- _ABOUT THIS TASK_: Go through the listing below and show each line that has the word "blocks".

Segment Open

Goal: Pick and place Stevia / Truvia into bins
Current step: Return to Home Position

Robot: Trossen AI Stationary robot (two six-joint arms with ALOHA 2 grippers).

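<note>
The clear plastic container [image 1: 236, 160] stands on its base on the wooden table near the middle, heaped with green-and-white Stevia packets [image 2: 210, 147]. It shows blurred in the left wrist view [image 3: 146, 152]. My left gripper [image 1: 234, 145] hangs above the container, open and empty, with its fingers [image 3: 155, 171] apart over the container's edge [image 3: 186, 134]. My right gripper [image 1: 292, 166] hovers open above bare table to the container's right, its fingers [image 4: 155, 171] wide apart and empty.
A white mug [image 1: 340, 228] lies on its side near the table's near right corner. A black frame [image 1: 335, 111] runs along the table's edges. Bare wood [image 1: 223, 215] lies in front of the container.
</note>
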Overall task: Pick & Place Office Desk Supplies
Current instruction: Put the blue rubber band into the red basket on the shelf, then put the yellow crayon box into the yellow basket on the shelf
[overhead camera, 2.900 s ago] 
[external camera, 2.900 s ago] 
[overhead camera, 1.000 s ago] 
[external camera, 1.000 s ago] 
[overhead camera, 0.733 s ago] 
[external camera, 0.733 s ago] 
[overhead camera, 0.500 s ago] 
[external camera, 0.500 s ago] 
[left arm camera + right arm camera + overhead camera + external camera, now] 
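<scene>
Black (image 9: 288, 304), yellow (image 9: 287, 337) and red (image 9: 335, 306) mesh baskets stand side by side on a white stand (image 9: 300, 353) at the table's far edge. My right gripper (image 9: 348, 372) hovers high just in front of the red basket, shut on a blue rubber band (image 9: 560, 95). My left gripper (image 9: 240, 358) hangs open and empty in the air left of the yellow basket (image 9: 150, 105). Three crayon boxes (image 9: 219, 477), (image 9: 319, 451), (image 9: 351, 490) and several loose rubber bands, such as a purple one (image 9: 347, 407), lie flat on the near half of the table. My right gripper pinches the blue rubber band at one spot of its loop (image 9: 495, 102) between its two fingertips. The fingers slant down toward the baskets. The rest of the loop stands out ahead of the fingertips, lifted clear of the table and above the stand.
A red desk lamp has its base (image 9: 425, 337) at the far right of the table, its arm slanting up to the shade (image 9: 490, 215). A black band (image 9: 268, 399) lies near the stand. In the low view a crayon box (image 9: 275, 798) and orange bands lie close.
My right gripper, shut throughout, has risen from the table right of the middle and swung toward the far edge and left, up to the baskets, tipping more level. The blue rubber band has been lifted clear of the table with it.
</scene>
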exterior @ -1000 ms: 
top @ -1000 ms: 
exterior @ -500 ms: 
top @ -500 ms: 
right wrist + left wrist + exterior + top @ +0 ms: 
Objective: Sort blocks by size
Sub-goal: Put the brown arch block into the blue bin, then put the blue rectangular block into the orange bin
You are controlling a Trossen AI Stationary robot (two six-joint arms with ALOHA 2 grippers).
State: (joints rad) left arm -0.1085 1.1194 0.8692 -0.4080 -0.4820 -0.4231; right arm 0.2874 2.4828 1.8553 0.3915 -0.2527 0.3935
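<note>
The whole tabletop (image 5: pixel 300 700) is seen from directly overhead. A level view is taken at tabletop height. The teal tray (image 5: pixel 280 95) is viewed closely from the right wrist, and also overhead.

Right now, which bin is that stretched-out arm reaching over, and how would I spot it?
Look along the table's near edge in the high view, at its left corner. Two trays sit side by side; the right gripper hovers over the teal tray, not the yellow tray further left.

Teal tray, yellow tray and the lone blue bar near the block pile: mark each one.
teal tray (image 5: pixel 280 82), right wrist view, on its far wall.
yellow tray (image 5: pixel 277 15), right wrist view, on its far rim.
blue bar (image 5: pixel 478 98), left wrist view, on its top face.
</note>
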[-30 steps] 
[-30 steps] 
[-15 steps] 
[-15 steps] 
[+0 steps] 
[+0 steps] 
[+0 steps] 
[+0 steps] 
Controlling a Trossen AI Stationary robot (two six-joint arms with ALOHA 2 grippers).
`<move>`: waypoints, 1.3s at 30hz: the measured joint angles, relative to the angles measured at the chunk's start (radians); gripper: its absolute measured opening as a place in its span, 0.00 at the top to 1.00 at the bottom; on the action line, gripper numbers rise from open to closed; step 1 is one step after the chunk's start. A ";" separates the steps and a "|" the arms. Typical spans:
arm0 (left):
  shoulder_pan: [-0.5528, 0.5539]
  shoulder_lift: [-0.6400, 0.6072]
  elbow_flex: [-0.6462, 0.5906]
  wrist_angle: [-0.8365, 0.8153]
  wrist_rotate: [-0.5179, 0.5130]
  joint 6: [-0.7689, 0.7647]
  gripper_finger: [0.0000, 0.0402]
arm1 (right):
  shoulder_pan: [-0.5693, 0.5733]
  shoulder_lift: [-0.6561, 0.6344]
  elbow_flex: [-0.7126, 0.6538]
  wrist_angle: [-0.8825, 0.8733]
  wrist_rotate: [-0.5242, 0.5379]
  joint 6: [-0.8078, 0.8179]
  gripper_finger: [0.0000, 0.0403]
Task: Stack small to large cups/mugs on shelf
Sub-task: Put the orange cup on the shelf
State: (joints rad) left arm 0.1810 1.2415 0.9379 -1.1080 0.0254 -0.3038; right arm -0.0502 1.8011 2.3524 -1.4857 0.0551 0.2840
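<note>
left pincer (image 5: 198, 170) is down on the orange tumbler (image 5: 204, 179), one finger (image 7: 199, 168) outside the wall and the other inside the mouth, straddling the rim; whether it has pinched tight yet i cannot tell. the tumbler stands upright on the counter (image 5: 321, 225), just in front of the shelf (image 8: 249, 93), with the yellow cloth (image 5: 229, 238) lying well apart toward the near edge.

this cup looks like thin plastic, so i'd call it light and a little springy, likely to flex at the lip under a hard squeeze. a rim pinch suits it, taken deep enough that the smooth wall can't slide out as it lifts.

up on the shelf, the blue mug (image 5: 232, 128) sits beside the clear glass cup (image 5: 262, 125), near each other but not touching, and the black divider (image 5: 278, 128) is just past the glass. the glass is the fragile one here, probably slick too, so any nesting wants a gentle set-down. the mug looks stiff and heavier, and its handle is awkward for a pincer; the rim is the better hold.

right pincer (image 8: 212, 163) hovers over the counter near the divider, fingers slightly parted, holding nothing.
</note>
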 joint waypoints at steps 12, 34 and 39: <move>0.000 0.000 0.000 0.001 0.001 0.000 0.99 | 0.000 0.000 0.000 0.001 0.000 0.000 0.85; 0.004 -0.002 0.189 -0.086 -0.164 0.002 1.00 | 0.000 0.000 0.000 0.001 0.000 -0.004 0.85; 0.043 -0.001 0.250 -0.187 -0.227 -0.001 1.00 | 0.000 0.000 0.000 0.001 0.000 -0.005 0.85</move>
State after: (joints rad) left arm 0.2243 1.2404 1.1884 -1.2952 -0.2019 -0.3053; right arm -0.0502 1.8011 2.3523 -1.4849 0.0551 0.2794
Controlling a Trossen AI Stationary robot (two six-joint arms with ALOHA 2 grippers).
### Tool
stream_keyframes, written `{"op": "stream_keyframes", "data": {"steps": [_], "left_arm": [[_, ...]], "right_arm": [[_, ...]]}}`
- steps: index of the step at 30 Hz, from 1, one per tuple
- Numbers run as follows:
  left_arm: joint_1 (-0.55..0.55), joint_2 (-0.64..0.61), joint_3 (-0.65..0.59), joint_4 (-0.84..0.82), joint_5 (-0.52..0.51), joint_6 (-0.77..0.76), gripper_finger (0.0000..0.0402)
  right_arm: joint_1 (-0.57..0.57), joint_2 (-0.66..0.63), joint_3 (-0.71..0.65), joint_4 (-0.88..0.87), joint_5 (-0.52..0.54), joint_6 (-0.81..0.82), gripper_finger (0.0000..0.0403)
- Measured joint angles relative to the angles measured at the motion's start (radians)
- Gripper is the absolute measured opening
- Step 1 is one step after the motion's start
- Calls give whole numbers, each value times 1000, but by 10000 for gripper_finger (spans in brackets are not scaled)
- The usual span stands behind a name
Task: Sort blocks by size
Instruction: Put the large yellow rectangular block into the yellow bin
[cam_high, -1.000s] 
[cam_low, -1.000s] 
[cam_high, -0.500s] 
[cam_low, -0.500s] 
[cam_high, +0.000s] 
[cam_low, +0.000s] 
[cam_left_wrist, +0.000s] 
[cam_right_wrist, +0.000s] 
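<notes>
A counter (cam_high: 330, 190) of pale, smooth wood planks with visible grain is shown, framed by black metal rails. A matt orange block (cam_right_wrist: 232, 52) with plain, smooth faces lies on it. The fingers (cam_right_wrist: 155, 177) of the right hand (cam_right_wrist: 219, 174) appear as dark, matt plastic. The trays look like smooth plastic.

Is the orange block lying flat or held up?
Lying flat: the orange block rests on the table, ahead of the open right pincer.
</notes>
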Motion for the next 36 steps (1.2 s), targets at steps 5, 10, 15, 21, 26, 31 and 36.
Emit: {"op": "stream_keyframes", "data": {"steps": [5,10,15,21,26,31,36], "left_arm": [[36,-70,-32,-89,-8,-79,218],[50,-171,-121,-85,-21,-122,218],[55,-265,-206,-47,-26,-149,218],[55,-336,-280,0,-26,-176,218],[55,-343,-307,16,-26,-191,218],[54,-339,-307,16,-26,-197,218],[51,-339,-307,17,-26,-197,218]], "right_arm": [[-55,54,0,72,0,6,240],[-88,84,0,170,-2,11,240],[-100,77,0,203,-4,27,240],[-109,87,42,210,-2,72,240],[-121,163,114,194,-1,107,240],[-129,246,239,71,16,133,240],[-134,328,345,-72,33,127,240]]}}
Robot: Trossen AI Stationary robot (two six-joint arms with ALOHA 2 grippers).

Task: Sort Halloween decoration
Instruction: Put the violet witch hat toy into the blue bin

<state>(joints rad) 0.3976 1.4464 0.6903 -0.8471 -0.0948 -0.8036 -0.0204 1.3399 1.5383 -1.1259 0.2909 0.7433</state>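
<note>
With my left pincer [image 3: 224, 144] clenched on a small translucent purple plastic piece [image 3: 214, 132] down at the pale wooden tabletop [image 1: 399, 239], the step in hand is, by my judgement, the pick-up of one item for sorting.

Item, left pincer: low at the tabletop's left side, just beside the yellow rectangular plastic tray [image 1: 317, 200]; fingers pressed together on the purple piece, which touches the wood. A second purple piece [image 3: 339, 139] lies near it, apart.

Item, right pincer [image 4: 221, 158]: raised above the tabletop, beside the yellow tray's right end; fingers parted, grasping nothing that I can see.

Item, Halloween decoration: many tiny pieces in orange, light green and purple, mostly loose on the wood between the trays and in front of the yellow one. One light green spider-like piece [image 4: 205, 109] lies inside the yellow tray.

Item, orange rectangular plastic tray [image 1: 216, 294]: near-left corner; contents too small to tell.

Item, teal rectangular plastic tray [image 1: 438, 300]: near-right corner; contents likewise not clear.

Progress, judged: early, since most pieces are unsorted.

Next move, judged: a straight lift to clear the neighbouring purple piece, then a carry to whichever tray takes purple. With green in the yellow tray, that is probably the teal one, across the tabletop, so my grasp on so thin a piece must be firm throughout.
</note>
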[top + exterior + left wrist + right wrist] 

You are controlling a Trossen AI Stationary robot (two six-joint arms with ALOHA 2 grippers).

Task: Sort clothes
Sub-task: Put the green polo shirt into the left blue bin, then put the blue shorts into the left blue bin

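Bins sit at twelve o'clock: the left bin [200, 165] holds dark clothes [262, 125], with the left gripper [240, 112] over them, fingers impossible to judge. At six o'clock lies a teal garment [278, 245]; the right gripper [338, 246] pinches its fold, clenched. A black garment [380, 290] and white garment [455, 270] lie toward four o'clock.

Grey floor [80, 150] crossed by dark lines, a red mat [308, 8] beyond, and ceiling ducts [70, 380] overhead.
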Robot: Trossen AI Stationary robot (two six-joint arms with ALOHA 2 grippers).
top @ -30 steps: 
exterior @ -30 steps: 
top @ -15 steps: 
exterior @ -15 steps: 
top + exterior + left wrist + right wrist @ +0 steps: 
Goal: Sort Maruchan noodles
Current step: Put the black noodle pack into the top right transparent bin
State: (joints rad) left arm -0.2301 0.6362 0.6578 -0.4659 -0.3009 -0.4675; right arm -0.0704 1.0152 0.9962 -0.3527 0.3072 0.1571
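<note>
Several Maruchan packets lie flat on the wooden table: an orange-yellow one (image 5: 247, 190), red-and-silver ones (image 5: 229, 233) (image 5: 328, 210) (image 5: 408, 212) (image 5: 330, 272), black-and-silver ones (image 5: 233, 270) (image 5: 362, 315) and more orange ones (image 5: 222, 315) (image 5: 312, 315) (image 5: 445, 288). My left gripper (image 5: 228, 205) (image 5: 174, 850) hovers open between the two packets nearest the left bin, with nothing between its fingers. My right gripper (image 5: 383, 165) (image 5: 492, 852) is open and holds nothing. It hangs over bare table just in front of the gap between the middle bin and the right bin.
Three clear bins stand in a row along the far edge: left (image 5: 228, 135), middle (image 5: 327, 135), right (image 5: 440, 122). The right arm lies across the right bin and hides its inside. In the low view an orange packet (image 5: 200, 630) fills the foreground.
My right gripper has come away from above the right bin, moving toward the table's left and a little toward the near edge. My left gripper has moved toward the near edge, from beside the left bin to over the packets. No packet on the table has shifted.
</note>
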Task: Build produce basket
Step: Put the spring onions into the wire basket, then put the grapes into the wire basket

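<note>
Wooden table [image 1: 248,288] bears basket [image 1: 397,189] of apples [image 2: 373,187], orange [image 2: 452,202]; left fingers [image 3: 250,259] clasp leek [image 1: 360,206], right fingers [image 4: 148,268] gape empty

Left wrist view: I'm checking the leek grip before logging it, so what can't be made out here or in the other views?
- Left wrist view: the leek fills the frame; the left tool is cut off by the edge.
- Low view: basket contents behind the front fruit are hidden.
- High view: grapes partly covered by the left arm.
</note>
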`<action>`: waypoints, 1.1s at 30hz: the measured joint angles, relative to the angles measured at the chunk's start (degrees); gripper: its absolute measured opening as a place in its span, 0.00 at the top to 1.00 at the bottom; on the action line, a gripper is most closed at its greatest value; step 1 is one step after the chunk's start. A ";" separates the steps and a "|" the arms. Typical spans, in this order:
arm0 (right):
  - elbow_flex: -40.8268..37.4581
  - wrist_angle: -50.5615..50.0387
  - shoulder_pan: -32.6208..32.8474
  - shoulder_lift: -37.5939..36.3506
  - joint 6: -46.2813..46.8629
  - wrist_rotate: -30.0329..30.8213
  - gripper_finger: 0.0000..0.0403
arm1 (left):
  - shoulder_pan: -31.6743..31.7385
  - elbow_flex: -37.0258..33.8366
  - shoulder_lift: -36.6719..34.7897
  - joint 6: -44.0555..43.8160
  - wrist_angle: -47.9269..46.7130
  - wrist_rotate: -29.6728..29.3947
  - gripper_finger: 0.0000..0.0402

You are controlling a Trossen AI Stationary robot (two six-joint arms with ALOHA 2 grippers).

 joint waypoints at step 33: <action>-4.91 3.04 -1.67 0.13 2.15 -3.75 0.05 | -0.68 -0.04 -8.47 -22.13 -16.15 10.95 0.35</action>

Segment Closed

- _TASK RESULT_:
Objective: Sort blocks by size
Task: Sort blocks by size

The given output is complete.